Tuesday, October 1, 2013

Google Spreadsheets - Goodbye MS Excel

Today is the first time I have taught my students spreadsheet and charting skills using not Microsoft Office but, Google Spreadsheets in Drive.  I think all my lessons should transfer over seamlessly but time will tell.  Anyone have experience making this transition?  Please share your wisdom!

I'm really hoping this transition goes well since these lessons are so valuable for their employable future!  Next to being able to type better my class alumni who stay in touch say 'excel' skills are the most important thing they learned in my class.


  1. Why Excel skills are important in the job market! http://wiki.answers.com/Q/Why_are_Excel_skills_are_important_in_the_job_market

  2. HI Jon, There should be no major differences. Most Excel formulas work in Spreadsheets, especially the most used. Though one thing missing is scripting in the Excel app. Though, there are some cool script workarounds in Google. Not to mention the more collaborative tools.

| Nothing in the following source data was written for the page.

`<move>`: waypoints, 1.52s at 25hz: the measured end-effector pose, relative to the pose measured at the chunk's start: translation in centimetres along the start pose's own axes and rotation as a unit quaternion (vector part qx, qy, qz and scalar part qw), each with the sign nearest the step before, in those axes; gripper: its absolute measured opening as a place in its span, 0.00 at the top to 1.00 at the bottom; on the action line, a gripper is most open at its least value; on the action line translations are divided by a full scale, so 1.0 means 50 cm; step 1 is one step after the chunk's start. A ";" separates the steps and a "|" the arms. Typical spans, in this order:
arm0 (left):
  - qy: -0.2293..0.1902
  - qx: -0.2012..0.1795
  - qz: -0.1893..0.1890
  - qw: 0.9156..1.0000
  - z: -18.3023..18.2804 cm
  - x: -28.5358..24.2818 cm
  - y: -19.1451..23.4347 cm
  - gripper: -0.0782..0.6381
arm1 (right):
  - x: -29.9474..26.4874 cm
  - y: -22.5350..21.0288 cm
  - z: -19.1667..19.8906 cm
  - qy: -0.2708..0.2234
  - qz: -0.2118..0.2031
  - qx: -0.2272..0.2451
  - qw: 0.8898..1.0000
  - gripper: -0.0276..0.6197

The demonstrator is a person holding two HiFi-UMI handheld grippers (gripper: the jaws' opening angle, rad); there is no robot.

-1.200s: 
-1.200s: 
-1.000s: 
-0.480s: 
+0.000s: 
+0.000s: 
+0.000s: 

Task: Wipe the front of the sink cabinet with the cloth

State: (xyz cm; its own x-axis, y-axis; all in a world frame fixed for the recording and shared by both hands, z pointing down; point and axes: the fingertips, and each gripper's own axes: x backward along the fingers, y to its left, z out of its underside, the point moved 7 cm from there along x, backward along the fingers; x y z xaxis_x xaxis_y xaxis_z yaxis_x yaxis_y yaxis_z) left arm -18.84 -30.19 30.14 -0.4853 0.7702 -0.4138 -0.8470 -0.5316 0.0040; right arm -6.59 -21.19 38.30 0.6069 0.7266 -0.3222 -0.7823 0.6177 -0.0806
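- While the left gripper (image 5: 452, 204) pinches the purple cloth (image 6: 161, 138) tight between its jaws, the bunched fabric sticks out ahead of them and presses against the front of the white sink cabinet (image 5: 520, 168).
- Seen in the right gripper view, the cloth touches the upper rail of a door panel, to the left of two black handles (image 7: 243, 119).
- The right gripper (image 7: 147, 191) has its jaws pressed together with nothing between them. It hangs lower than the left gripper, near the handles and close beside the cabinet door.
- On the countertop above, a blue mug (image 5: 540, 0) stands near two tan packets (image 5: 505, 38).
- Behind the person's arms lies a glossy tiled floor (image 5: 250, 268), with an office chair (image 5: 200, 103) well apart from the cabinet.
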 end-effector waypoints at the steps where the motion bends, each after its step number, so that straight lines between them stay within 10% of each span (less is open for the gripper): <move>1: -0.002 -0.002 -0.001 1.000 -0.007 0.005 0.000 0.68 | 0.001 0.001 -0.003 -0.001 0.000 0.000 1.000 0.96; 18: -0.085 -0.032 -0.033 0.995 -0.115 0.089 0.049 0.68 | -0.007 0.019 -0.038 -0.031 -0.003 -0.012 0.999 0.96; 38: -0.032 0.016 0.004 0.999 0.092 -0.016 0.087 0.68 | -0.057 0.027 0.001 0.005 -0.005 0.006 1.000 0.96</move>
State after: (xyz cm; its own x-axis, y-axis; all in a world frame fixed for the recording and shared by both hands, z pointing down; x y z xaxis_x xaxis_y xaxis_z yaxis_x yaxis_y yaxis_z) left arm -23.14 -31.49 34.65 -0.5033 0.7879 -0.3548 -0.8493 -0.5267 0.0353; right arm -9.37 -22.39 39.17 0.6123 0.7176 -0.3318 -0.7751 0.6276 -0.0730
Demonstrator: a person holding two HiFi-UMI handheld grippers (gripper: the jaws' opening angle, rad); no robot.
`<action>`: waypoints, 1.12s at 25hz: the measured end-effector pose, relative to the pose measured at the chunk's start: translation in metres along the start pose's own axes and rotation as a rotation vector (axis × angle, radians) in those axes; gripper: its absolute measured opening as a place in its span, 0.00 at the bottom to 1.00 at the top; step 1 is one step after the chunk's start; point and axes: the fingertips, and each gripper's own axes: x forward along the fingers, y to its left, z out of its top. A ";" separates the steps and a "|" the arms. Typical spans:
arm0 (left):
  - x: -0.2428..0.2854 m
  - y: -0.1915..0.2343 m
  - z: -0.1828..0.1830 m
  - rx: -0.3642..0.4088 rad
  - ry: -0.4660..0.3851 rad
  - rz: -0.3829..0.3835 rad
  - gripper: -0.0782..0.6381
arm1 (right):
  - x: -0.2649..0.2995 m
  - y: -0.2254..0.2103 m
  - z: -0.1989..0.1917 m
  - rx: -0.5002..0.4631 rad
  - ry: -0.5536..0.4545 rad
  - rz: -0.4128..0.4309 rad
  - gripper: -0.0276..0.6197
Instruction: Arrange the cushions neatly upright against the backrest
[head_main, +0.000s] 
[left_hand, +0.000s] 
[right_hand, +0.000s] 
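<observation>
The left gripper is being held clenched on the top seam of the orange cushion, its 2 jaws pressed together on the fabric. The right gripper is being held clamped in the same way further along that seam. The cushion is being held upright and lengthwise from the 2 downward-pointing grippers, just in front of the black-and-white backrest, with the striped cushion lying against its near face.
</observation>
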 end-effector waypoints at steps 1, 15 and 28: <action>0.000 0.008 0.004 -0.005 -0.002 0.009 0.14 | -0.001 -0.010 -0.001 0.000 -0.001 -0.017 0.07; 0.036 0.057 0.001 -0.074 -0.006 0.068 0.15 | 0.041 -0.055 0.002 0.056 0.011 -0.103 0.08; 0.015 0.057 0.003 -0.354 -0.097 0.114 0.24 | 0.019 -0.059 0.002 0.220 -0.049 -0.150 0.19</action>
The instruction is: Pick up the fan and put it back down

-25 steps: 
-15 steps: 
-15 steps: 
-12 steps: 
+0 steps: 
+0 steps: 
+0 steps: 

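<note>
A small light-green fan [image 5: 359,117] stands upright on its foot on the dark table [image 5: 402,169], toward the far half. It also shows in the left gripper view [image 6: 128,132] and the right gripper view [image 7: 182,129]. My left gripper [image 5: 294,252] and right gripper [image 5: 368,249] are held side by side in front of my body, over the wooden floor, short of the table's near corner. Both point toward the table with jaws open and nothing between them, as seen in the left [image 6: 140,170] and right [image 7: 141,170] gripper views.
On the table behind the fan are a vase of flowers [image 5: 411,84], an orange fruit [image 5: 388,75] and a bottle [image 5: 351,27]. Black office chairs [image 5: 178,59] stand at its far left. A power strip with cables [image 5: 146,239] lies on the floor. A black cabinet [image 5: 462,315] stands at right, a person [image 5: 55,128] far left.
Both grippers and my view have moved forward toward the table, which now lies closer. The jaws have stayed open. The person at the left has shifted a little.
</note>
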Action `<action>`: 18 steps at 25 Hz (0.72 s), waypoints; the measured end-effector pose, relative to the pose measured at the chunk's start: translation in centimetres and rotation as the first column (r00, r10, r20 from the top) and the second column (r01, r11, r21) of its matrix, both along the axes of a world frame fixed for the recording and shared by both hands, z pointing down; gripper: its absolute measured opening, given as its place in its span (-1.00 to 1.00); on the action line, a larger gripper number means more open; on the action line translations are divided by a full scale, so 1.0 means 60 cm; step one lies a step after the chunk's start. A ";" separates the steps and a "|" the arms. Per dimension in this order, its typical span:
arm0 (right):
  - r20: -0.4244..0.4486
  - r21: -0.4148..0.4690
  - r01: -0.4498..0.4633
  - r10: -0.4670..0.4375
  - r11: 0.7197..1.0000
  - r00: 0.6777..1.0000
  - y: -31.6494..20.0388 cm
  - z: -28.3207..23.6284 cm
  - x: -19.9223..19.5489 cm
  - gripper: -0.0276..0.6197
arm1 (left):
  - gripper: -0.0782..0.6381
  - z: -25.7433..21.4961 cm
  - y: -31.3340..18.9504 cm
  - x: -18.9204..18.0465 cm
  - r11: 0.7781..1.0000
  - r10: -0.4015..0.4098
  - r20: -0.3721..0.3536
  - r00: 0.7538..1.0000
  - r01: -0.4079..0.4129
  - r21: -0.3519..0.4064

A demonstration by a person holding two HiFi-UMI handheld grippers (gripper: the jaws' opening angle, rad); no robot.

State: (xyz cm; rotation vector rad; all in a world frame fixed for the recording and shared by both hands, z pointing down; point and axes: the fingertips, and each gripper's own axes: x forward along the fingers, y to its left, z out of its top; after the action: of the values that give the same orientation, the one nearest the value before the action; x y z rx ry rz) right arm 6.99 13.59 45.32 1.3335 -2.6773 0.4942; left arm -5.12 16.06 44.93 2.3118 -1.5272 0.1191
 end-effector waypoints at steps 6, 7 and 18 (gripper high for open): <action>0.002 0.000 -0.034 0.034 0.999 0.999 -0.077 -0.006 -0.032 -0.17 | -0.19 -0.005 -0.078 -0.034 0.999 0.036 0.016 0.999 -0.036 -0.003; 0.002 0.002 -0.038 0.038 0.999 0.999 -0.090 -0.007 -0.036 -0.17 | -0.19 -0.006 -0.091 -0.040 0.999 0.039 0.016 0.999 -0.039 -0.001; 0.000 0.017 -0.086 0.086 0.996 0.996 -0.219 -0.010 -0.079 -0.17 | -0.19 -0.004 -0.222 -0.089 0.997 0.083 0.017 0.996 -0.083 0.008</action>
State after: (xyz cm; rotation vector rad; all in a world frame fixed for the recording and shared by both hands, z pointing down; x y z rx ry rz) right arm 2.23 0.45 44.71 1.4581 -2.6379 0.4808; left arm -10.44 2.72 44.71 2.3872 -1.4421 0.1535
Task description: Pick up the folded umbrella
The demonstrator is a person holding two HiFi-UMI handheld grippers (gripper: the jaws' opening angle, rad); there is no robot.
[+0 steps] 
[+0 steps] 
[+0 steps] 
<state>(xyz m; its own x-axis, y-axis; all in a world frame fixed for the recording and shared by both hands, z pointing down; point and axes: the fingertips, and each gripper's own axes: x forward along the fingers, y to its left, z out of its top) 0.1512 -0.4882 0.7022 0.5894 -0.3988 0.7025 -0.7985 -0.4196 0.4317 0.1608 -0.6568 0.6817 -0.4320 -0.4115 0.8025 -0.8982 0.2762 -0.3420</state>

    Check out the Autocrat script you can build on top of a Google sheet. You can have a form auto fill the spreadsheet, then email out a document to the people that filled out the form. So many uses for the classroom!



    1. The interaction between Google Forms and spreadsheets is so handy. My kids have loved using it to create student interest surveys and I use it regularly for student assessments.

    2. Well...I found my first difference. In Google Spreadsheets you can not select noncontiguous cells by using the command key (CTRL on PC) to select for instance A3 and C4. You can only select continuous ranges or blocks of cells like A3:C4 which includes everything in-between. I found a forum about this disappointing fact here: http://productforums.google.com/forum/#!topic/docs/Lf3eNpF-kZ4

      This proves difficult when trying to chart or graph separate cell ranges of data in the same chart.